Чтобы ни говорилось о работе полиции, а уже сказано и еще будет сказано немало, бесспорно одно – эта работа сталкивает своих исполнителей с наиболее неприкрытой в своей реальности стороной человеческой жизни. В своей работе полицейскому приходится иметь дело с животными инстинктами и низменными мотивами, с которых сорваны многочисленные покровы стерилизованной и загнанной в вакуум цивилизации двадцатого века. Шагая в потоках дождя, Хейз думал о странном желании людей проводить большую часть своего времени, живя фантазиями других. В распоряжении каждого человека имеются сотни способов ухода от реальной действительности – книги, фильмы, телевидение, журналы, пьесы, концерты, балеты – все, что призвано создавать некое подобие реальной жизни и уводить человека из плоти и крови в волшебный мир фантазии.

Хейз сознавал, что полицейскому не следовало бы давать своим мыслям такой ход, так как благодаря полицейскому роману, он сам стал одной из вымышленных фигур этого мира фантазии. Вся несуразица состояла в том, считал он, что героем стал выдуманный полицейский, тогда как в реальной жизни полицейский был обыкновенным человеком. Ему представлялось нелепым, что самыми почитаемыми в мире людьми являются те, которые создают придуманный мир – актеры, режиссеры, писатели, различные исполнители, исключительное предназначение которых состоит в том, чтобы развлекать других. Можно подумать, что живет только небольшая часть человечества, причем живет только тогда, когда разыгрывает созданные другими фантазии. Остальные люди – наблюдатели. Остальные выступают в качестве зрителей. Было бы не так грустно, если бы они были зрителями спектакля, который разыгрывает сама жизнь. Вместо этого они созерцают имитацию жизни, исполняемую другими, и, таким образом, оказываются дважды отстраненными от самой жизни.
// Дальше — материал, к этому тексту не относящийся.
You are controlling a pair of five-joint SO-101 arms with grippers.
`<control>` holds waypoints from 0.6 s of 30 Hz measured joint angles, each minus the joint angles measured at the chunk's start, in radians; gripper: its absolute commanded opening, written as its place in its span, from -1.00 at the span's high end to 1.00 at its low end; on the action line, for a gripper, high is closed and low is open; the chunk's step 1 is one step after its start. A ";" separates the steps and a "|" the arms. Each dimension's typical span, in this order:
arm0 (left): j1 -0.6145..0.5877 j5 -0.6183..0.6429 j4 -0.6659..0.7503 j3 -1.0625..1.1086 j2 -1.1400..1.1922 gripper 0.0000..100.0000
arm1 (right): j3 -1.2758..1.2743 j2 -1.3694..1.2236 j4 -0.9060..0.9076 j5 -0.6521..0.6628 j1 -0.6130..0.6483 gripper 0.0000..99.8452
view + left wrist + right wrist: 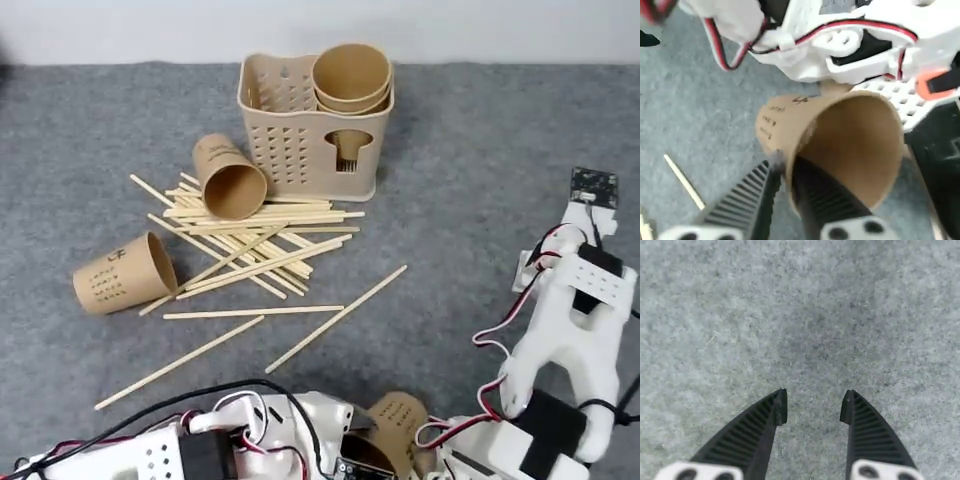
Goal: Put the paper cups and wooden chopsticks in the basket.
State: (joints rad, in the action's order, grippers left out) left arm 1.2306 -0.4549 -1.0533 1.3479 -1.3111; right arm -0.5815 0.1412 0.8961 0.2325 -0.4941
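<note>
Gripping a paper cup point(840, 130) by its rim, the left pincer point(785, 167) sits at the near edge of the desk point(480, 150). The right pincer point(812, 407) hangs released above grey desk. 2 stacked cups point(350, 78) nest in the basket point(290, 150); 2 loose cups point(125, 275) lie by scattered chopsticks point(250, 240).

Grey felt surface point(470, 140) (evenly lit) meets 1 pale wall point(320, 25) behind.

A lab-like robot test bench: a grey felt mat point(480, 150), a plain white wall point(320, 25), and white arms point(570, 330) with bare wiring point(875, 24).
</note>
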 measured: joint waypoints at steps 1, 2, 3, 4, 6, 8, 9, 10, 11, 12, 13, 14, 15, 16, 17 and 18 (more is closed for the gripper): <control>0.000 0.000 0.002 -0.014 0.009 0.98 | 0.000 0.000 0.000 0.000 0.000 0.61; -0.002 0.000 0.002 -0.029 0.011 0.98 | 0.000 0.000 0.000 0.000 0.000 0.61; -0.015 0.000 0.002 -0.049 0.011 0.98 | 0.000 0.000 0.000 0.000 0.000 0.61; -0.040 0.000 -0.003 -0.077 0.011 0.98 | 0.000 0.000 0.000 0.000 0.000 0.61; -0.104 0.000 -0.041 -0.138 0.011 0.98 | 0.000 0.000 0.000 -0.008 0.000 0.61; -0.206 -0.017 -0.109 -0.199 0.011 0.98 | 0.000 0.000 0.000 -0.020 -0.003 0.61; -0.265 -0.041 -0.146 -0.226 0.011 0.98 | 0.000 0.000 0.000 -0.023 -0.006 0.61; -0.336 -0.071 -0.186 -0.249 0.011 0.98 | 0.000 0.000 -0.002 -0.026 -0.011 0.61; -0.414 -0.101 -0.219 -0.269 0.011 0.98 | 0.000 0.000 -0.003 -0.026 -0.015 0.61; -0.496 -0.129 -0.242 -0.285 0.011 0.98 | 0.000 0.000 -0.006 -0.026 -0.018 0.61; -0.588 -0.150 -0.253 -0.298 0.011 0.98 | 0.000 0.000 -0.006 -0.026 -0.023 0.61; -0.681 -0.167 -0.258 -0.307 0.011 0.98 | 0.000 0.000 -0.006 -0.026 -0.028 0.61; -0.778 -0.176 -0.256 -0.310 0.011 0.98 | 0.000 0.000 -0.006 -0.026 -0.034 0.61; -0.865 -0.181 -0.241 -0.311 0.011 0.98 | 0.000 0.000 -0.006 -0.026 -0.034 0.61; -0.951 -0.181 -0.215 -0.311 0.011 0.98 | 0.000 0.000 -0.006 -0.026 -0.034 0.61; -1.028 -0.178 -0.173 -0.311 0.011 0.98 | 0.000 0.000 -0.006 -0.034 -0.034 0.61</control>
State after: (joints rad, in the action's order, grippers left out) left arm 0.2025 -0.6329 -1.2267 1.0365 -1.3004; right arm -0.5815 0.1412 0.8899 0.1987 -0.5278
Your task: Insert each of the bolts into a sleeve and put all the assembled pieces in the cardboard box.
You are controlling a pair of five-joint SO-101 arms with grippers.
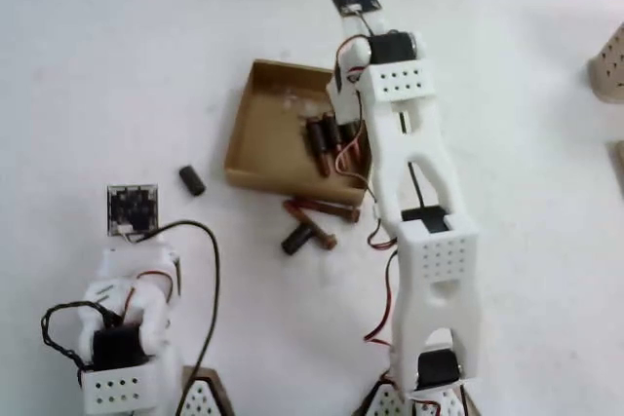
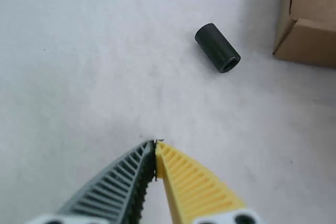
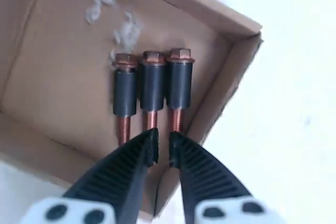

Казалось, и разговоры вращались, в основном, вокруг придуманного, а не реального мира. Вы видели Джека Паар вчера? Вы читали Доктора Живаго? Драгне был великолепен, не правда ли? Видели ревью Ласковая птица Юности? Разговоры, разговоры, разговоры, но сердцевиной всех этих разговоров всегда является воображаемый мир. Теперь телевизионные программы пошли еще дальше в этом направлении. Появляются все больше и больше программ, показывающих людей, которые просто говорят о чем-нибудь, таким образом, зритель избавлен даже от необходимости говорить о воображаемом мире – теперь есть люди, снявшие с его плеч и этот груз. Наблюдатель трижды отгорожен от самой жизни.